Try it: Every line in the material below that includes "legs" should be copied.

* * * * * * *

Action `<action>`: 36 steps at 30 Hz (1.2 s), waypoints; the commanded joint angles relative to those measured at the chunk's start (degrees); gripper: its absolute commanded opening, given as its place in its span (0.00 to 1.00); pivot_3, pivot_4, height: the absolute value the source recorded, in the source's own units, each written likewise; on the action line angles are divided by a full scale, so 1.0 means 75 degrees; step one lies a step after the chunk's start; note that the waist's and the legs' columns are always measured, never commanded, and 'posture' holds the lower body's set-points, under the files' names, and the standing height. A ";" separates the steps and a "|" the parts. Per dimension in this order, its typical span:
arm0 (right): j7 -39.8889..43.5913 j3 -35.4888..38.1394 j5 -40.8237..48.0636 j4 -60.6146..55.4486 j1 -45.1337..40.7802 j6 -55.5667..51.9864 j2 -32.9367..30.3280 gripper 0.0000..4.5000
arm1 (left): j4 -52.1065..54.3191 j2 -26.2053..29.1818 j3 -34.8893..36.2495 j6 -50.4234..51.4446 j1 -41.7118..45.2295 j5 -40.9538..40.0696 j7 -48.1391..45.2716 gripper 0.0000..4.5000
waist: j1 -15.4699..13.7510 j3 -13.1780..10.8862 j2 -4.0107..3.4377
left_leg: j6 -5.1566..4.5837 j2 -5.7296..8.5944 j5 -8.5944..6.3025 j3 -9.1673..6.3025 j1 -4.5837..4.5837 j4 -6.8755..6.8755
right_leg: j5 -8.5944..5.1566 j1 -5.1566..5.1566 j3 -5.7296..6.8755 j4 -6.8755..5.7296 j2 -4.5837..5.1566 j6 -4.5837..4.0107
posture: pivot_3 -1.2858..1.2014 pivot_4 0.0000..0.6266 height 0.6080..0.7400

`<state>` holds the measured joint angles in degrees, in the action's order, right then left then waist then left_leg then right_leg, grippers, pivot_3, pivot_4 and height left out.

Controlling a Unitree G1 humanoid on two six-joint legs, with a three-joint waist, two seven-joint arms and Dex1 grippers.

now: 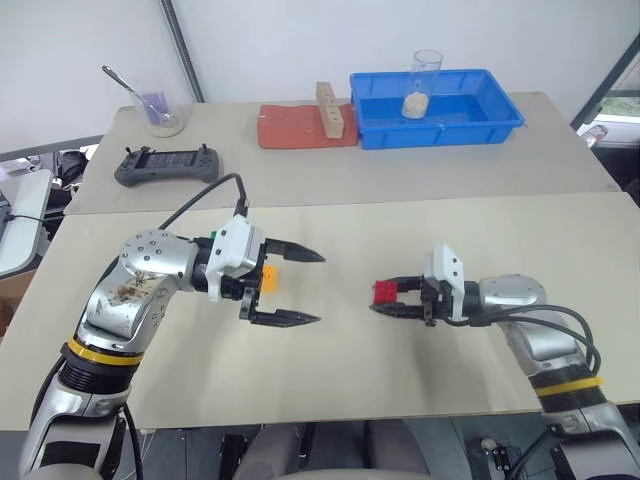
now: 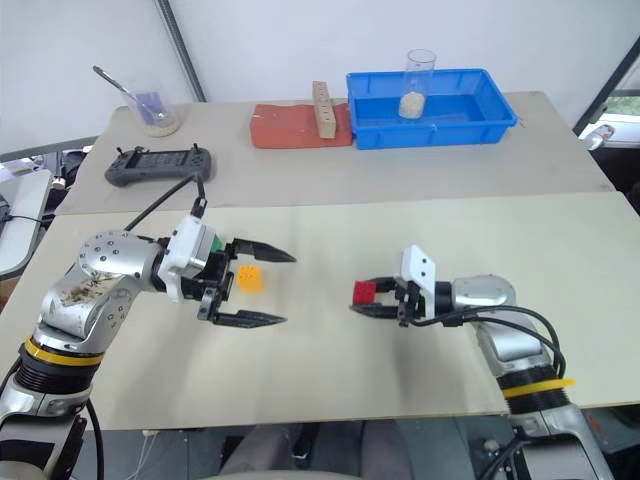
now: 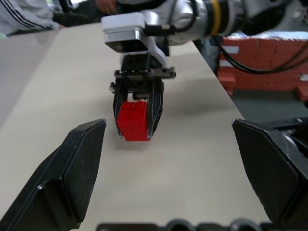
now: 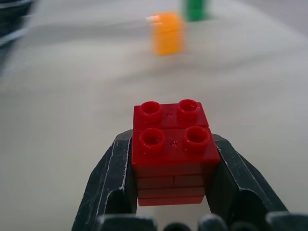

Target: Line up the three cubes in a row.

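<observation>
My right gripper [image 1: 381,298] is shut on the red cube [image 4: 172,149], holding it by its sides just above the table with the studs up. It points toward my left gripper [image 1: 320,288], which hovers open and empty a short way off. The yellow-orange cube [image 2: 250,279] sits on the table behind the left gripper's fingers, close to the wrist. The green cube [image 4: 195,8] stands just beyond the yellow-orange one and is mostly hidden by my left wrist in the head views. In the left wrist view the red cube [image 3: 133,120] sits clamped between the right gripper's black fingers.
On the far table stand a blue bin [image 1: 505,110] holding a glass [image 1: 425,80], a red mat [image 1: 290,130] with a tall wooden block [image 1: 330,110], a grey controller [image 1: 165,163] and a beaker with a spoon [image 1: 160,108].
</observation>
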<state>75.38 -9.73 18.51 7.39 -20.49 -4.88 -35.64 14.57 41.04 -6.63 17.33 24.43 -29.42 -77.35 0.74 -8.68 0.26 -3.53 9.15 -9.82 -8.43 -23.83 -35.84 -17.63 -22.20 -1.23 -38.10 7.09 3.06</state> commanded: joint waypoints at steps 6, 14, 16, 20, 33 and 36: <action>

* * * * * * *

Answer for this exercise:
Action `<action>`: 36 steps at 30 Hz (1.2 s), waypoints; the commanded joint angles relative to those measured at the chunk's start (degrees); gripper: its absolute commanded opening, given as its place in its span (0.00 to 1.00); pivot_3, pivot_4, height: the absolute value the source recorded, in the source's own units, each written likewise; on the action line angles are divided by a full scale, so 1.0 means 75 degrees; step one lies a step after the chunk's start; note that the waist's and the legs' columns are always measured, never commanded, and 'posture' holds the lower body's set-points, under the files' names, and the standing height. A ";" separates the steps and a "|" the parts. Per dimension in this order, its typical span:
Controlling a Unitree G1 humanoid on two six-joint legs, with a three-joint waist, two seven-joint arms and Dex1 grippers.

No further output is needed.